Seems like EU has no problem issuing fines to major American IT companies.

[–] FlashMobOfOne@lemmy.world 9 points 1 day ago (1 children)

EU has lots of options to retaliate against USA

They do indeed. Aren't they like the third largest economic market in the world? They can make it really sting if they're motivated.

[–] Buffalox@lemmy.world 2 points 19 hours ago

Europe is indeed the third largest economy in the world, but EU is the global leader in trade.

[–] gon@lemmy.dbzer0.com 17 points 1 day ago (1 children)

Well, yeah, but the EU could go for retaliatory tariffs again, which could put huge economic pressure on the US, hopefully forcing Trump's hand into honouring the deal.

[–] Mihies@programming.dev 22 points 1 day ago (1 children)

I wonder if EU will have enough spine this time.

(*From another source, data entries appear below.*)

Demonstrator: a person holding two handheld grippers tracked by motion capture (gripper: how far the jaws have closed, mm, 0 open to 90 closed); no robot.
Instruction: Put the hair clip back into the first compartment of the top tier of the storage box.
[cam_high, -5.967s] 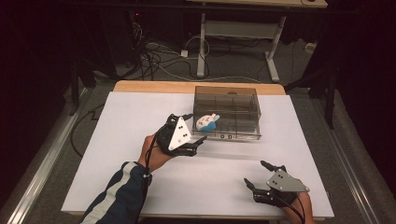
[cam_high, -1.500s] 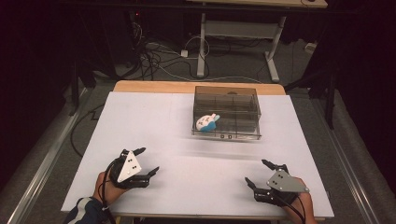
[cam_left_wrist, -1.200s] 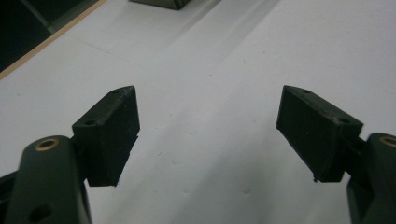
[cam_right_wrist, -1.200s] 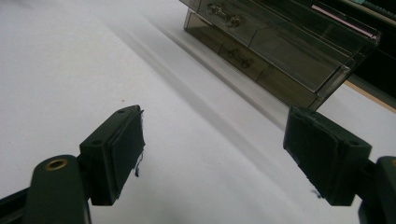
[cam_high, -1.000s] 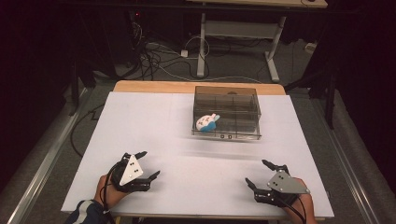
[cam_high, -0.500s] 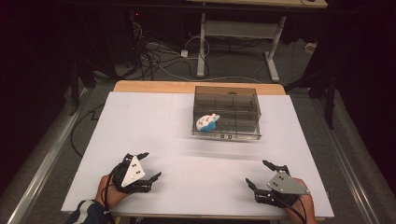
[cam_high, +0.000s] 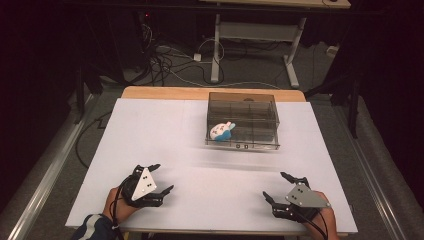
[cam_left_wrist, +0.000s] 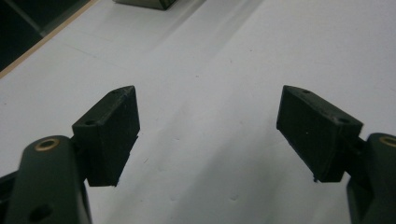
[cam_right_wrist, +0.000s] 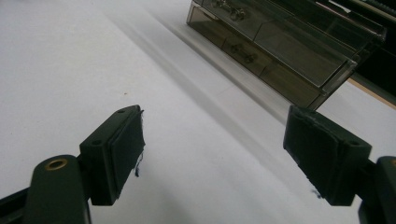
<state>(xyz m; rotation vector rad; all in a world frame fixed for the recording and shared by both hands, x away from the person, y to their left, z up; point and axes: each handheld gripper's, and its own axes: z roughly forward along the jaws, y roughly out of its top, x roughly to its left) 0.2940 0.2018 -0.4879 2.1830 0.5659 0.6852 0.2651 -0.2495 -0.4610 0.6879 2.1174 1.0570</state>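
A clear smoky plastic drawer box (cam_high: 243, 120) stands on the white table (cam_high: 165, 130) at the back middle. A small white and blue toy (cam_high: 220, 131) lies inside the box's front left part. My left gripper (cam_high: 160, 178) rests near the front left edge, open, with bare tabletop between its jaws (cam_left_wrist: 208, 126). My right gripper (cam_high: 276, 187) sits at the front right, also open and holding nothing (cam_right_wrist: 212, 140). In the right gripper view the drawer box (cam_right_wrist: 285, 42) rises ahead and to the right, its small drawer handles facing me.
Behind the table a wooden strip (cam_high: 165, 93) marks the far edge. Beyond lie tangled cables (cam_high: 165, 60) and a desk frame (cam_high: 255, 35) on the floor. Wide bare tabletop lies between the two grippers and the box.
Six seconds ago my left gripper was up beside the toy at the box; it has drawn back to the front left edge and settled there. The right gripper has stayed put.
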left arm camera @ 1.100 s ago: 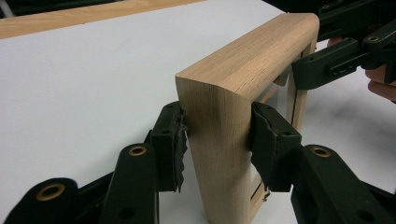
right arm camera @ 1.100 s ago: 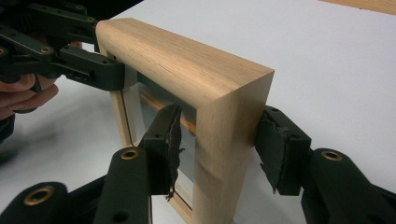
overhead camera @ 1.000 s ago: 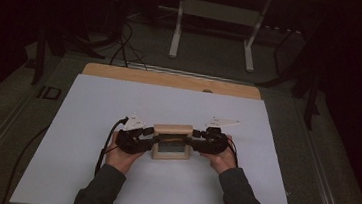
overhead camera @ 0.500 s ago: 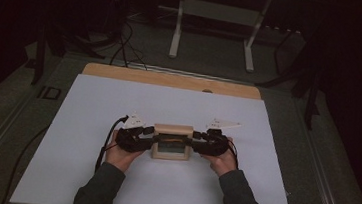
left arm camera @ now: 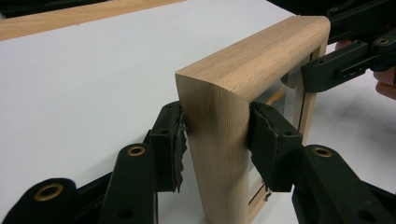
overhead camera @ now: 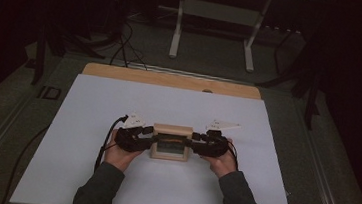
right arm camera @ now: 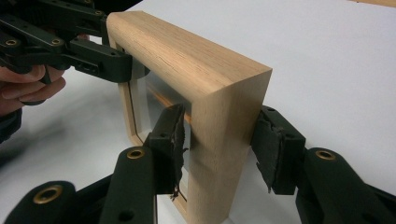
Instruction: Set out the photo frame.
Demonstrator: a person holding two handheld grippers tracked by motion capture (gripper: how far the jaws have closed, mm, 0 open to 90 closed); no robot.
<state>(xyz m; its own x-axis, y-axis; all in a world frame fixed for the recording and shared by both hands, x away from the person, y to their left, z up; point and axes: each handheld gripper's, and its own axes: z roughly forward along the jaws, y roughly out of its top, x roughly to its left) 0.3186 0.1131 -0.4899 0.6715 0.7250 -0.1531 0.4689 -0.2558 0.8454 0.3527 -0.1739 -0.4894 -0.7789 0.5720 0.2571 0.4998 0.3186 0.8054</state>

We can tariff the digital services...

[–] Bustedknuckles@lemmy.world 15 points 1 day ago (2 children)

That's the one that will really hurt (the right people) - Canada and EU dropping US copyright would hurt too, and if all else fails, just dump Treasuries

[–] vrek@programming.dev 14 points 1 day ago

As a US citizen... Dropping us copyright would be a critical blow. Don't enforce rights on tv/novies/games/music would crumble the economy. I'm not against it but yeah, that's a nuke to the economy.

[–] Buffalox@lemmy.world 11 points 1 day ago (1 children)

AFAIK it has actually been suggested that EU could drop American patents, to create a competitive IT infrastructure without USA.
I suppose copyright could be a logical follow up.

[–] OwOarchist@pawb.social 2 points 1 day ago (1 children)

Wouldn't most of these big corporations have also filed for European patents?

[–] Buffalox@lemmy.world 2 points 19 hours ago

If they haven't, they don't count in Europe anyway.

[–] givesomefucks@lemmy.world 9 points 1 day ago (1 children)

Unfortunately the EU has no say in the tariffs that the US charges its own citizens

They can say:

"Since US Consumers can pay 15% more, we've decided to implement a 15% export fee to any product to the US."

That takes the "power" away from trump, he can raise the price as much as he wants but he becomes powerless to lower it.

Almost every "American" product is at best assembled components, and each one of those components can be hit by export fees by the country that makes them.

It's a very easy movie, almost guaranteed to work, and makes them money. I don't know why they're not doing it.

[–] SkyNTP@lemmy.ml 4 points 1 day ago

It's a very easy movie, almost guaranteed to work, and makes them money. I don't know why they're not doing it.

Probably because export tariffs make your product less appealing to import compared to other potential competing exporters who don't collude on an export tax, or the target country who might be incentives to produce domestically instead of importing. Obviously, some industries are more geographically locked than others, but these deals still have knock on effects.

[–] Doomsider@lemmy.world 10 points 1 day ago (1 children)

Trump is so weak, they should capitalize on this moment.

[–] ms_lane@lemmy.world 2 points 19 hours ago

"He's so weak, it's laughable"

  • Donald Trump (on Jeb Bush), 2016.